Partindo para um contexto mais específico, proponho a seguinte reflexão: será que não é o risco de desestabilizar o “status quo” que incomoda as organizações quando do uso das mídias sociais na comunicação interna? A dinâmica do uso das mídias sociais propõe uma comunicação essencialmente humanizada, pois é instável, incerta, reproduzida a partir do discurso de seus membros e, por isso, fragilizaria o poder nas organizações na medida em que permite:

a)      acesso ao poder de decisão: possibilidade de falar e ser ouvido em tempo real
b)      poder para influenciar pessoas, processos e seus resultados
c)      acesso à informação e análise adequada de seu conteúdo (lembrando que, para muitos, informação ainda é poder...)
d)     intensifica o processo aberto de deliberação e tomada de decisão

E será que não é isso que as organizações precisam e, ao mesmo tempo, temem?

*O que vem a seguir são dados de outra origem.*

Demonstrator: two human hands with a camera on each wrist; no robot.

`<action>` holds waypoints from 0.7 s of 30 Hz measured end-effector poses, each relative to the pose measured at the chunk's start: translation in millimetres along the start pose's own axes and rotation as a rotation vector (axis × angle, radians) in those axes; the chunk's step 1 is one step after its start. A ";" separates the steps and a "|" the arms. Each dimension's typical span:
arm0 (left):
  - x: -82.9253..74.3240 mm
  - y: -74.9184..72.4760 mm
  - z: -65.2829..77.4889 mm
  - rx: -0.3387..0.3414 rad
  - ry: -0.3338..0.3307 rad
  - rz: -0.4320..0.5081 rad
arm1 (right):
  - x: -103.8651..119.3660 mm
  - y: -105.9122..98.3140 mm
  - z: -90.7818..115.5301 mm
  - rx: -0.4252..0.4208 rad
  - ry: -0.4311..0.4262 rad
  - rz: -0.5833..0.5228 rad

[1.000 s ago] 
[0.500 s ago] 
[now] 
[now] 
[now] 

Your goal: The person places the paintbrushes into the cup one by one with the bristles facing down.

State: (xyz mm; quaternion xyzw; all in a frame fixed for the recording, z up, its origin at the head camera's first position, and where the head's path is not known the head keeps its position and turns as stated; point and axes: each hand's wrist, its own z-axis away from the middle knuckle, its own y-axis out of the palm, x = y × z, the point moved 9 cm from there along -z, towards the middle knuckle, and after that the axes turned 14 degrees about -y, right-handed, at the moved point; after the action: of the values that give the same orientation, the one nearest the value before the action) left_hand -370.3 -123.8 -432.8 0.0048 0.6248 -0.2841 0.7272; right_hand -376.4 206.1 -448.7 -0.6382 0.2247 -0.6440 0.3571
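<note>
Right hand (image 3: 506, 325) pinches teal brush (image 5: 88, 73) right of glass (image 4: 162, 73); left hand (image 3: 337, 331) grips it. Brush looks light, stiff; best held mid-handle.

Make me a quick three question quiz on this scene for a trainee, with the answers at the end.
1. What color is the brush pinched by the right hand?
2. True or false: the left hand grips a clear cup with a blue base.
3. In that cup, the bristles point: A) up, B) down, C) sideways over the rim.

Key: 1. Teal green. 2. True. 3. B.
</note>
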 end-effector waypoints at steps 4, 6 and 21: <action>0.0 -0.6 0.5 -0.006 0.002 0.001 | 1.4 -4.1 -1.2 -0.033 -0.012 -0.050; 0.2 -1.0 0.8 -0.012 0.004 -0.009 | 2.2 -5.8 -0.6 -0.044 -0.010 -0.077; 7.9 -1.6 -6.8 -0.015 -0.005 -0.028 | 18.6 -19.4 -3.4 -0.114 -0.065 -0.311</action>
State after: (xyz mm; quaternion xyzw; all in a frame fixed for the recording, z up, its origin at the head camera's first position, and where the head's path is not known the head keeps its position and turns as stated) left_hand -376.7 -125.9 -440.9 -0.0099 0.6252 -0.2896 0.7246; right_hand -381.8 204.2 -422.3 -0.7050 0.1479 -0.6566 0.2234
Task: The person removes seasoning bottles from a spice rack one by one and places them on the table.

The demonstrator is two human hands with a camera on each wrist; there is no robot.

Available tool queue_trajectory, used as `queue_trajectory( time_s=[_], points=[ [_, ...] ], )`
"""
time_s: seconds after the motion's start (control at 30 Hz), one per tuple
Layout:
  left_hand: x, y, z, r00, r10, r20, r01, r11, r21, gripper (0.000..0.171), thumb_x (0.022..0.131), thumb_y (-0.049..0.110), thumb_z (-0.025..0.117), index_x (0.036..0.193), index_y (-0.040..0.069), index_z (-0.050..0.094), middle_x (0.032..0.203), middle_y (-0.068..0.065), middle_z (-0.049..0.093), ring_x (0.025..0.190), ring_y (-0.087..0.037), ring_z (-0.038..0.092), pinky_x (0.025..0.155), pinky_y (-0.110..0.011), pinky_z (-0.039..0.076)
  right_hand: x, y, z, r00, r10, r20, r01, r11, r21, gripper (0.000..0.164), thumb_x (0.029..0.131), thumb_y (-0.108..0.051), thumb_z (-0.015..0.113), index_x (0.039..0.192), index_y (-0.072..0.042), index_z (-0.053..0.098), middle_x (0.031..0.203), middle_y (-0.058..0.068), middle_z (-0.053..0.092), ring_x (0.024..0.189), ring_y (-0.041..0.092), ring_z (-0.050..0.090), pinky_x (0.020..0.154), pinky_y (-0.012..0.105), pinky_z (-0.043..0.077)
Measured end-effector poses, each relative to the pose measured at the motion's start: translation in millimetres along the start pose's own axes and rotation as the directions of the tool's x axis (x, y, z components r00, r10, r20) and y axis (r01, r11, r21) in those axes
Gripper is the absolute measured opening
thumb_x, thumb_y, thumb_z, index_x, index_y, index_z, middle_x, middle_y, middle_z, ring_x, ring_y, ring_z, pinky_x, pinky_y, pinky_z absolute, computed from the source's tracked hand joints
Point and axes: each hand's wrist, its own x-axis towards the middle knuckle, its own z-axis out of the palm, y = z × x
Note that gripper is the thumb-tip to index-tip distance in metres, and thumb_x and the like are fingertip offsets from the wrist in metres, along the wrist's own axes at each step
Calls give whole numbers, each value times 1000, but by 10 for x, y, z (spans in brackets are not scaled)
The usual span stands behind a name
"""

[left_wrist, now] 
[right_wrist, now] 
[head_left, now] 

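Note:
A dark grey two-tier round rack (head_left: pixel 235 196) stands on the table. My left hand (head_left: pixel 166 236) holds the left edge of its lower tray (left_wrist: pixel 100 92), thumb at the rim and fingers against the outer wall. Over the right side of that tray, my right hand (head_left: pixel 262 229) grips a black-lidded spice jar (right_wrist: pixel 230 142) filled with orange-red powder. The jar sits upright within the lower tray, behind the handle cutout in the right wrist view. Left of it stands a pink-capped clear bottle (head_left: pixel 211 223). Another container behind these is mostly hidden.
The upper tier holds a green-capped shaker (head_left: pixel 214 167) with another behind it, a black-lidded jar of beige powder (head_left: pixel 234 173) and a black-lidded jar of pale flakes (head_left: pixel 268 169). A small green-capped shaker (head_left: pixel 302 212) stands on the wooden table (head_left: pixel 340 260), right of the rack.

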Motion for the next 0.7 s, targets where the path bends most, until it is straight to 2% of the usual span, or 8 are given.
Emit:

A possibilidade de deliberação e diálogo já se reflete em outras instâncias da vida do funcionário, na medida em que ele pode exercer sua influência como cidadão e consumidor, por exemplo. Por que não em seu ambiente de trabalho?

Será que não é pertinente que as organizações percebam seus funcionários como seres complexos que podem contribuir, colaborar, deliberar sem que isso represente uma ameaça ao que é vigente?

Para complementar, gosto da ideia que o autor apresenta de estabelecer, em linha com estes desafios, uma comunicação compassiva: notar, sentir, responder. Ou seja, se abrir ao que acontece ao seu redor, reconhecer as necessidades dos funcionários e agir a fim de fomentar a reciprocidade.

Na era da deliberação e diálogo aberto como a que vivenciamos, já não é possível moldar a ideia das pessoas em linha com a realidade organizacional. Os funcionários têm experiências e relacionamentos únicos e próprios que não são necessariamente permeados e/ou mediados pela lógica corporativa. E ao se comunicar de forma deliberativa e relacional, as organizações têm a oportunidade ímpar de “considerar o outro não como alguém que precisa ser incorporado à sua visão de mundo, mas sim como alguém diferente”.

Alguém que “apresenta um horizonte de possibilidades diferente do nosso e que representa um risco para nós, por que se engajar ao seu horizonte nos abre a possibilidade de mudança e transformação”.

Mudança e transformação. Não é disso que precisamos?!

MUMBY, Denis. Reflexões críticas sobre comunicação nas organizações. In: Kunsch (org). A comunicação como fator de humanização das organizações. São Paulo: Difusão, 2010, p. 19 – 39.